Looking ahead to 2020, it is reasonable to expect another historic level of turnout, perhaps approaching 160 million votes or more. It is not safe, however, to assume that Democratic gains from 2016 to 2018 will hold. Republican gains in 2010 and 2014 bounced back to Democrats 2 years later (at least in the national popular vote in 2016), and Democrats should be aware this is a distinct possibility going into 2020 as well.

As always, it is worth emphasizing that many of the data points shown here are estimates, based at least partly on survey data and statistical modeling. In other words, there remains uncertainty around these results. For more information, see here and the section on statistical methods below.

Composition of the Electorate and Voter Turnout

The composition of the 2018 electorate resembled recent Presidential elections more than recent midterms.

2018 saw a historic level of voter turnout, totaling 119 million votes, or 51% of the citizen voting-age population (CVAP). This is substantially higher than 2014 (83 million, 37% turnout), 2010 (90 million, 42% turnout), the most number of votes in any midterm ever, and the highest turnout rate since 1914.

The demographic implications of the turnout increase was an electorate that looked more like a Presidential electorate, rather than a midterm. The graphs above compare the 2018 electorate to 2014 and 2016, across four sets of groups.

Compared to 2014, the 2018 electorate had more voters of color, especially Latinx voters who went from 6% of 2014 voters to 8% in 2018 (rounding to +3%). White college voters remained steady, while the big decline came from white non-college voters, who dropped from 52% in 2014 to 47% in 2018 (-4%). On race and education, the electorate was almost identical to 2016.

For a variety of reasons, it is difficult to examine voter file data by party identification directly, so the modeled partisanship data shown here can be thought of as a combination of party registration, precinct results, and other indicators of partisan leanings over the past decade. By this measure, again we can see big changes compared to 2014, and stability compared to 2016. 2014 was a very Republican electorate (40% of 2014 voters, compared to 34% modeled Democratic voters), and 2016/2018 were essentially the same as one another and relatively balanced by party (33–34% Republican, 34–35% Democratic).

Although 2018 resembled 2016 on the key traits of race, education, and partisanship, it did not quite resemble a Presidential electorate in terms of its age distribution. Midterm electorates are generally older than Presidential electorates, which garner much more attention and higher turnout rates. 2018 (11% 18–29 year olds) fell in between 2014 (8%) and 2016 (14%). We see a similar story on marital status, where there were more single voters in 2018 than 2014, but not quite to 2016 levels — undoubtedly this is related to age.
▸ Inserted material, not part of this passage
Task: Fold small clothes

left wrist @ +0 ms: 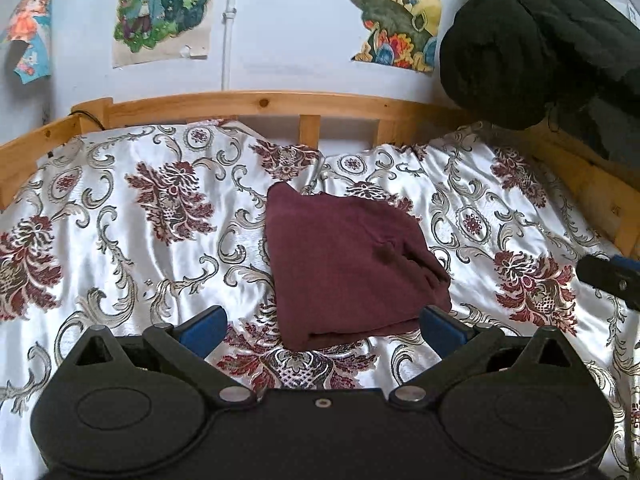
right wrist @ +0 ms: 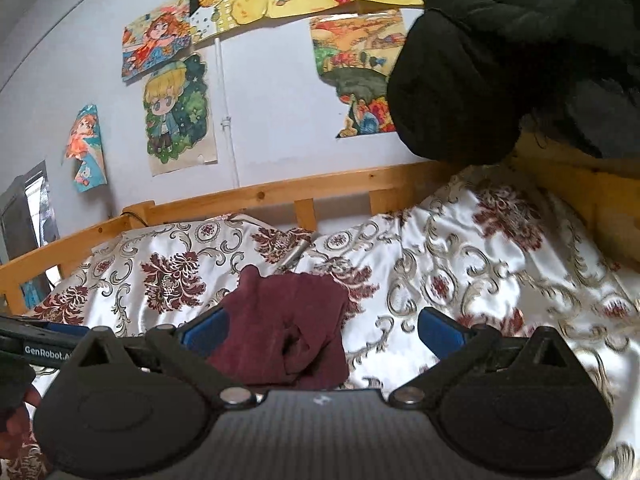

Another way to look at the data is looking at differential turnout rates, i.e., what percent of the citizen voting-age population (CVAP) actually voted? The data is broken out by age below. Generally speaking, people tend to vote more regularly as they get older, across all types of elections. 2018 was no exception, with 69% of citizens over the age of 65 voting, compared to 22% among 18–24 year olds. But this observation does nothing to diminish the huge amount of growth in turnout among young voters. Only 11% of 18–24 year olds voted in 2014. In other words, the youth turnout rate doubled compared to the last midterm.

The graph below also shows 2016 and a recent high water mark in 2008. The turnout rate in those Presidential years was higher than 2018 overall; what becomes clear looking at the data is that this was largely driven by higher youth turnout. In 2008, 2016, and 2018, the turnout rate of 65+ voters hovered around 70%, while the turnout rate among the youngest voters varied a great deal. Voter turnout in 2020 is likely to be quite high (more on this later); if that is the case, young voters certainly appear to have the most room to grow.

Turnout rates by age, across selected recent elections.

Vote Choice

The major turnout surge in 2018 was only part of the story. Democrats saw gains across many different areas of the country, due to both turnout and changing vote choice, i.e., people switching from voting for Donald Trump in 2016 to voting for Democrats in 2018. We will examine turnout versus vote choice more explicitly later on, but first this section lays out baseline data for how different groups voted in recent elections.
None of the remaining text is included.